Waste Control Specialists LLC
- Company type: Private
- Industry: Waste Management
- Founded: 1989
- Headquarters: New York City, New York
- Key people: J.F. Lehman & Company, Owner
- Number of employees: 122
- Website: www.wcstexas.com

= Waste Control Specialists =

Waste Control Specialists LLC (WCS) is a treatment, storage, & disposal company dealing in radioactive, hazardous, and mixed wastes. Developed and controlled by Texas billionaire investor Harold Simmons until his death at the end of 2013, the company was founded in Dallas, Texas in 1989 as a landfill operator, and awarded a unique license for disposal of low level radioactive waste in 2009. Its main operations are in Andrews County, Texas.

J.F. Lehman & Company (JFLCO) acquired Waste Control Specialists LLC from Valhi, Inc. in January 2018. The acquisition represents JFLCO's fourth platform investment in the environmental and technical services sector.

WCS also has a strategic partnership with J.F Lehman & Company portfolio company NorthStar Group Holdings, Inc., a leading provider of specialized environmental and technical services for commercial and government end markets, to support domestic electric utilities in safely decommissioning nuclear power generation sites.

In partnership with Orano the company pursued a license for a consolidated interim storage facility (CISF). The license was issued in September of 2021. The license was challenged in court by the State of Texas which contends the license is not legal and seeks to invalidate the licensing decision. In August 2023 the United States Court of Appeals for the Fifth Circuit ruled that the NRC does not have the authority from Congress to license such a temporary storage facility that is not at a nuclear power station or federal site, nullifying the purported license.

== Overview==

WCS is the only privately owned and operated facility in the United States that has been licensed to treat, store and dispose of Class A, B, C low level radioactive waste (LLRW), and to store Greater than Class C LLRW.

WCS’ facility in western Andrews County is the only commercial facility in the United States licensed in more than 30 years to dispose of Class A, B and C low-level radioactive waste. It is also licensed for the treatment and storage of low-level radioactive waste, and has served as a temporary storage facility for U.S. Department of Energy (DOE) projects.

The WCS facility also is the site of the disposal facility for the Texas Low Level Radioactive Waste Disposal Compact, and was the site of the storage and disposal of byproduct material from the DOE Fernald, Ohio cleanup site in 2009. In 2011 a vote was held by the Texas Low Level Radioactive Waste Disposal Compact Commission that will allow WCS to import waste from 36 other states across the US.

Disposal of low-level radioactive waste is in concrete containers buried 45 to 100 feet below the surface in concrete-lined cells in the red bed clay formations.

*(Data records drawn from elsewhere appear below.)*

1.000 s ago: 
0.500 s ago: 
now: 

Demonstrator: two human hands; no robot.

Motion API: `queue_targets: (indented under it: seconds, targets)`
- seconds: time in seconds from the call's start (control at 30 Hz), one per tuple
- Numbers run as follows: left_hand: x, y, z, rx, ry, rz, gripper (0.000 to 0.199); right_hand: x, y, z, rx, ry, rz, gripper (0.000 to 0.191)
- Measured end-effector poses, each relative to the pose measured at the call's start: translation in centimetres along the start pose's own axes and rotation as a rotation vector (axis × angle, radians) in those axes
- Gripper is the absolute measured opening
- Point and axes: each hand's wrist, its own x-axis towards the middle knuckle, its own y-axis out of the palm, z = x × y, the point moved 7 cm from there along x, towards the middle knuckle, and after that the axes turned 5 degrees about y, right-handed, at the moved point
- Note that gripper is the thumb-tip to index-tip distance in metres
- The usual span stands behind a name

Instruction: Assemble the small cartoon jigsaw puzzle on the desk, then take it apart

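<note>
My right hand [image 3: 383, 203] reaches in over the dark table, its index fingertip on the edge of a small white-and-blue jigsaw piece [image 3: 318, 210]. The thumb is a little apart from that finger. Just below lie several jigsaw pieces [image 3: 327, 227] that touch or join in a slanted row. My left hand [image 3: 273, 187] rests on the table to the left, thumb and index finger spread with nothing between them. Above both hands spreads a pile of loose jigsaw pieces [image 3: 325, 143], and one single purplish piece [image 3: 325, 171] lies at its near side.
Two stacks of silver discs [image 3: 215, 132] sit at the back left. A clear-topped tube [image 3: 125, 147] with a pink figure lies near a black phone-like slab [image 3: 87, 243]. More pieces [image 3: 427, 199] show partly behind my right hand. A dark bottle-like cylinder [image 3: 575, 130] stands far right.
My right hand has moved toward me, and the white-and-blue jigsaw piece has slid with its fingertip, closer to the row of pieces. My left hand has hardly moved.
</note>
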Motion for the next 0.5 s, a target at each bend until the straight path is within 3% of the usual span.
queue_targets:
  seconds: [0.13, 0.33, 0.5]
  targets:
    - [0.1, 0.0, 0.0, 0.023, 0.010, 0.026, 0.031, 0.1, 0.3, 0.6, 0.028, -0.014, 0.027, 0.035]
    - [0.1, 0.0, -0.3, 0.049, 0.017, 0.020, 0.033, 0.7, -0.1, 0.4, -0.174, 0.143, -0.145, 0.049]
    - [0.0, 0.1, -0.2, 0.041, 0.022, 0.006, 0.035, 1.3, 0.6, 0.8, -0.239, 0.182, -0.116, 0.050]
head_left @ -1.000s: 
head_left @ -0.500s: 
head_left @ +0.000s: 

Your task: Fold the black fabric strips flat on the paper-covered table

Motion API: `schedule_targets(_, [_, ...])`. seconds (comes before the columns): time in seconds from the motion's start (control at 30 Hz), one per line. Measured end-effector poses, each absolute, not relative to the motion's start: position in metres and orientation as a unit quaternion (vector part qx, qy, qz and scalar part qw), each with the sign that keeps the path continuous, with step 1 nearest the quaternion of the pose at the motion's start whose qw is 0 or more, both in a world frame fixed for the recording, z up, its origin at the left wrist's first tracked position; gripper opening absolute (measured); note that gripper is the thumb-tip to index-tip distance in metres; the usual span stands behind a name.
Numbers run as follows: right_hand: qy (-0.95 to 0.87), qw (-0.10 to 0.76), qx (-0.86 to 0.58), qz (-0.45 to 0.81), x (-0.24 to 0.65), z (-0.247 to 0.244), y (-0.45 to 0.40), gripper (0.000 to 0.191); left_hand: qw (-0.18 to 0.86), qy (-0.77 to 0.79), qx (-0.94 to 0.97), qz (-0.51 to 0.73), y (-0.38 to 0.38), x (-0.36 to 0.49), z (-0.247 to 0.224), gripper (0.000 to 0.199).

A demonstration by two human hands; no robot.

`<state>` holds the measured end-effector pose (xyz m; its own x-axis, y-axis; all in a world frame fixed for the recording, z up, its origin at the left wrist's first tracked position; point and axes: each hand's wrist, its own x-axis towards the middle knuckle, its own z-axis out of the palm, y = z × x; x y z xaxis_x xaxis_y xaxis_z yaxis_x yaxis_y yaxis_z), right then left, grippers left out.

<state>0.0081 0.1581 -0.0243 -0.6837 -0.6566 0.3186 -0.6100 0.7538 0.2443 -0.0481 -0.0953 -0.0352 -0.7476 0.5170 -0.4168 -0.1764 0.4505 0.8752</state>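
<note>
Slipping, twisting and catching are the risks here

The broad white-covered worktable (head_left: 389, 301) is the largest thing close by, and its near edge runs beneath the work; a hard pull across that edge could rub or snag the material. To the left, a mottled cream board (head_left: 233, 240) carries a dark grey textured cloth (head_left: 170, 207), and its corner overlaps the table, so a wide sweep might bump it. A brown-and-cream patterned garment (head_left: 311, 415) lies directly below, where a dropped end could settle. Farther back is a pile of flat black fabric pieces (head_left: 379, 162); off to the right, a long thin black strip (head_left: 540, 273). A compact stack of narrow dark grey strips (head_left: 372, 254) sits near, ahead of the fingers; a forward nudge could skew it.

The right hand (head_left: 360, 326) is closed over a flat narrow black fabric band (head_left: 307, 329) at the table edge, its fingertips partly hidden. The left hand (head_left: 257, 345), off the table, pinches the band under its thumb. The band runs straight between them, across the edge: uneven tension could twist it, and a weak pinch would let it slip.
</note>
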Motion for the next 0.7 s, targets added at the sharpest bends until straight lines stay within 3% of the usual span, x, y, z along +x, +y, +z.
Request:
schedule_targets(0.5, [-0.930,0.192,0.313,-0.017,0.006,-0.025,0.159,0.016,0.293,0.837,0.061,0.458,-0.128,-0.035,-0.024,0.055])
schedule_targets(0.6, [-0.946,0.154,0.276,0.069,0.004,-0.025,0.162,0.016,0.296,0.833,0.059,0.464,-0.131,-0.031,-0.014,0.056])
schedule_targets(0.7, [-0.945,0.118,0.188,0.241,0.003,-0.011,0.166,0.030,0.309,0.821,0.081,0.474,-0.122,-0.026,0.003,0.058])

Space between the containers is filled to help prevent shifting. As the cells are filled, they will be covered by more than 300 feet of liner material and red bed clay and the surface will be restored to its natural state.

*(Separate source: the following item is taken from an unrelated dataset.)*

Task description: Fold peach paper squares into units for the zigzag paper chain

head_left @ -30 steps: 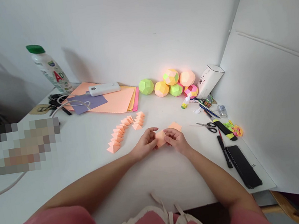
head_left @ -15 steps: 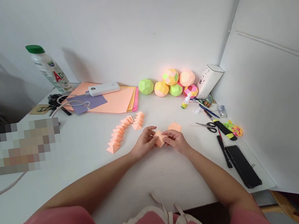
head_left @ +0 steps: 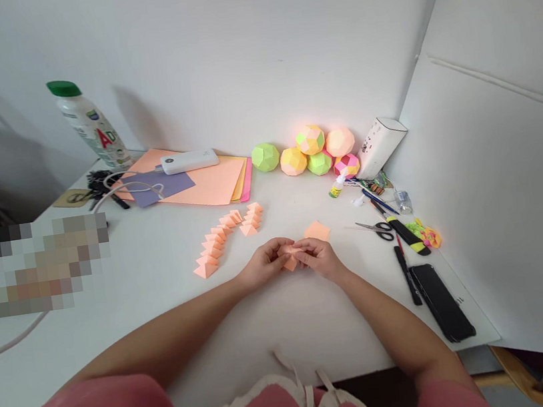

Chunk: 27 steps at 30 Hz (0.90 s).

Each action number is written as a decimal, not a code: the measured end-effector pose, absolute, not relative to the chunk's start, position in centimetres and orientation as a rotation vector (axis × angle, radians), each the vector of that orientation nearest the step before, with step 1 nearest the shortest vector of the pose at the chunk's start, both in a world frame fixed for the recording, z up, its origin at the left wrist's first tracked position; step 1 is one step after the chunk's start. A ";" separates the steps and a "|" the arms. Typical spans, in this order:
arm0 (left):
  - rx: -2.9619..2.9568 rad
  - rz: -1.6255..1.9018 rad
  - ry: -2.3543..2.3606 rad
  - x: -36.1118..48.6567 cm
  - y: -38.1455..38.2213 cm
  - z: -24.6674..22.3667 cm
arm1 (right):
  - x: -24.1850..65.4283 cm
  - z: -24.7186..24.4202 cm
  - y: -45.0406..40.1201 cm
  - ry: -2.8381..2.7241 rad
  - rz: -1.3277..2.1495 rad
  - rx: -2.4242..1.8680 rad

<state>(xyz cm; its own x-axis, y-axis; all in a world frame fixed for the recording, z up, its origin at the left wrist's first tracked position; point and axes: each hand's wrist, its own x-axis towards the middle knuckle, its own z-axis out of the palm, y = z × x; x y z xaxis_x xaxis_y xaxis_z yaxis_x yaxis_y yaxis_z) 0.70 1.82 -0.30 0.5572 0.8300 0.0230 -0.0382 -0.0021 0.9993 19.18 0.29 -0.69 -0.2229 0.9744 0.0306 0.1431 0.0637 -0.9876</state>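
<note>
Between my hands is a small peach paper piece (head_left: 291,263), partly covered by fingers. My left hand (head_left: 266,263) pinches its left side, and my right hand (head_left: 320,257) pinches its right side. Just behind my right hand lies a flat peach paper square (head_left: 316,230). To the left, folded peach paper pieces stand in a long curved row (head_left: 212,244), with a shorter row (head_left: 251,220) beside it.
Large paper sheets (head_left: 218,182) lie under a power bank (head_left: 189,162), near a bottle (head_left: 95,134). Several paper balls (head_left: 265,157) sit by the wall. Glue (head_left: 336,186), scissors (head_left: 379,229), a cutter (head_left: 407,235) and a phone (head_left: 441,301) are on the right.
The fingers of my left hand have curled in over the paper piece, which now looks folded or tilted and shows less of its surface. My hands stay in nearly the same place.
</note>
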 end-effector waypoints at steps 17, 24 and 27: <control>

The plant is located 5 miles east of Eunice, New Mexico, and 35 miles west of Andrews. The surrounding area on both sides of the state border, "nuclear alley", also includes:
- the National Enrichment Facility (owned and operated by the Urenco Group) in Eunice
- the deep geological repository Waste Isolation Pilot Plant (WIPP; managed by the United States Department of Energy), and
- the proposed first commercial uranium de-conversion facility in the United States, a project of International Isotopes, Inc.